**Stephanie Gerson** (0:03)
So hello and welcome to The Graduates, a radio show dedicated to graduate student research here at Berkeley. My name is Stephanie Gerson. I'm a graduate student myself, and I'll be your hostess for the show here on KALX Berkeley. So today, I'm talking to Andy Konwinski, a PhD student in computer science. So welcome, Andy.
**Andy Konwinski** (0:25)
Thank you very much.
**Stephanie Gerson** (0:26)
And we're going to be talking about measuring and improving the performance of programs that run on supersized computer clusters. So first, I know that you work in a lab of the computer science. It's called the RAD Lab. So can you first tell us about what that is?
**Andy Konwinski** (0:44)
Sure. Yeah. So the RAD Lab, it's an acronym. It stands for Reliable Adaptive Distributed Systems. And it's kind of the systems lab in the computer science department here. And what that means is that we're working on the kind of the core part of computer programming. And now with... And that's kind of traditional systems. So like kind of building your operating system on your computer. And now we've kind of taken a step back and started focusing on building the operating system for a large number of computers. So like data centers or... This is where we take a large number of small computers and have them all talk to each other. And the RAD Lab then is focused on allowing a very small number of people to manage and write software that runs on a large number of computers.

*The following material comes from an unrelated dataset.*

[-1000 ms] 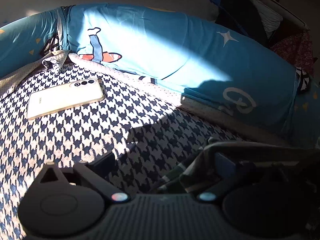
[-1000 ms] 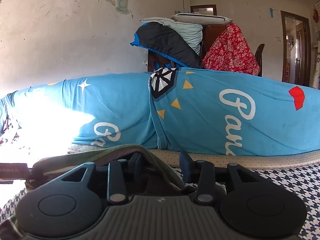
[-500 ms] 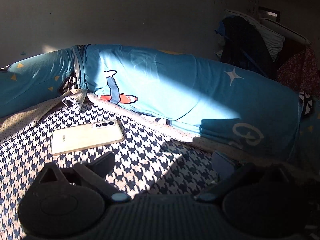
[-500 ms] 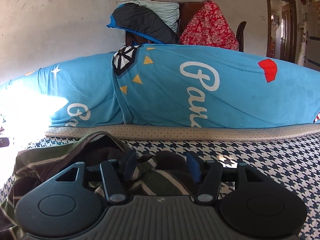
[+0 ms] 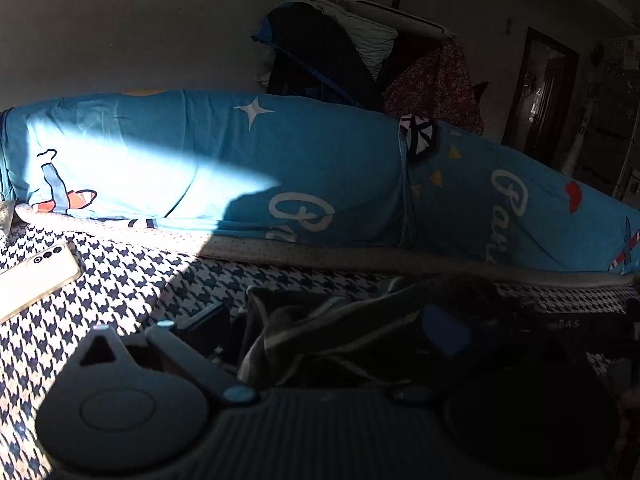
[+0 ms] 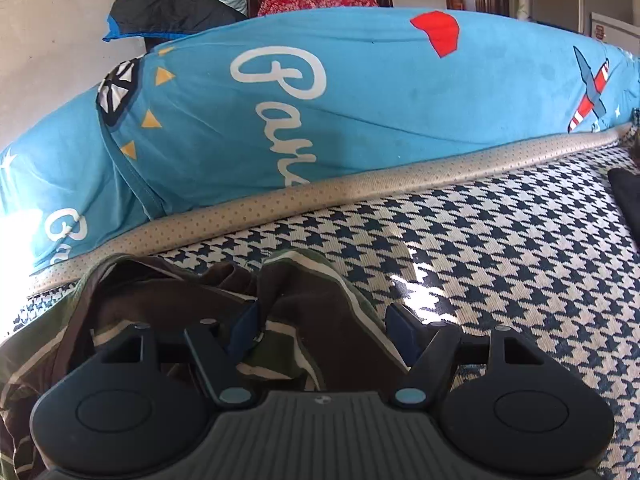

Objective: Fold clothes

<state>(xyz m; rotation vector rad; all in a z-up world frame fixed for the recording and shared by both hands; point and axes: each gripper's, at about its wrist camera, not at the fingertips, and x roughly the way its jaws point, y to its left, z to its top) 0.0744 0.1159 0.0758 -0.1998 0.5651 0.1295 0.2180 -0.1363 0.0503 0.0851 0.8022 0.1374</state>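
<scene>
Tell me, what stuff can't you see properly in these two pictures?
- Phone: left wrist view, cut off by the left edge.
- Striped garment: right wrist view, its near part hidden behind the right claw, which is opening around it; its left side leaves the frame.
- Left claw: left wrist view, its right side lost in deep shadow.
- Dark item: right wrist view, cut by the right edge, unidentifiable.

Crumpled brown-green garment (image 6: 304, 308) white-striped; houndstooth bedcover (image 6: 500, 248) navy-white; long bolster (image 6: 360, 120) turquoise (white script, red patch).
</scene>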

**Stephanie Gerson** (1:34)
And that's what you refer to as a super-sized computer cluster. I like that. Okay, so in the RAD Lab vision statement, it says that your vision is pretty much what you just described. But to enable one person to invent and run the next revolutionary IT service, operationally expressing a new business idea as a multi-million user service over the course of a long weekend, which you refer to as Internet Fortune 1 million. And I like that too. So what the RAD Lab is doing is enabling the Fortune 1 million to manage these super-sized computer clusters.
**Andy Konwinski** (2:18)
So kind of the origin of that story and that tagline for the RAD Lab is a lot of these stories about one college student, like the guy who made Napster or the guy who made Facebook or the guy who made eBay. And what they do is they sit down for a long weekend and they come up with this new idea that catches on like wildfire. But the first iteration of their program tends to become so popular so fast that they end up rewriting their application like seven or eight times. So eBay is on like it's seven or eight three right now. And that's from scratch just because they hit these kind of plateaus where their servers will crash because the application wasn't written to scale very well. And so the more users they get, the more they have to rethink, well, now the way we were doing this before isn't going to grow fast enough. So what we're trying to do is enable somebody with a new idea to write it once from the very beginning and then it'll scale with them as they grow.
**Stephanie Gerson** (3:13)
And where does the ability to scale come from?
**Andy Konwinski** (3:16)
I guess the difference is that it's actually kind of in the framework that sits underneath the code they write. So they were using kind of more traditional tools, like traditional programming languages, something like PHP. A lot of people use it for web programming. And now we've got all these world famous computer science professors sitting down and putting their brains into the project. And maybe we can still write PHP, but the kind of the underlying frameworks, like the operating system basically interprets that code, is handling it differently. So the same PHP used to have run on one computer. Now without the program even knowing it, it'll run on tens or thousands of computers.
**Stephanie Gerson** (3:54)
Wow. Okay, so who is your target audience for the research that you do at the Rad Lab? Well, someone who's wanting to start a revolution over a long weekend.
**Andy Konwinski** (4:08)
We meet with Facebook and Yahoo! and Google. Our founders, like kind of the people who funded us the most, are the three big sponsors of our lab, our Sun Microsystems, and they do a lot of software, and Microsoft and Google.
**Stephanie Gerson** (4:25)
And you're going to make your work available on your website for the littler people?
**Andy Konwinski** (4:31)
Yep, yep. So it will be available to download everything. I think we'll eventually give the URL for the Rad Lab, and if you go there, you can find links to all the projects that are currently being worked on.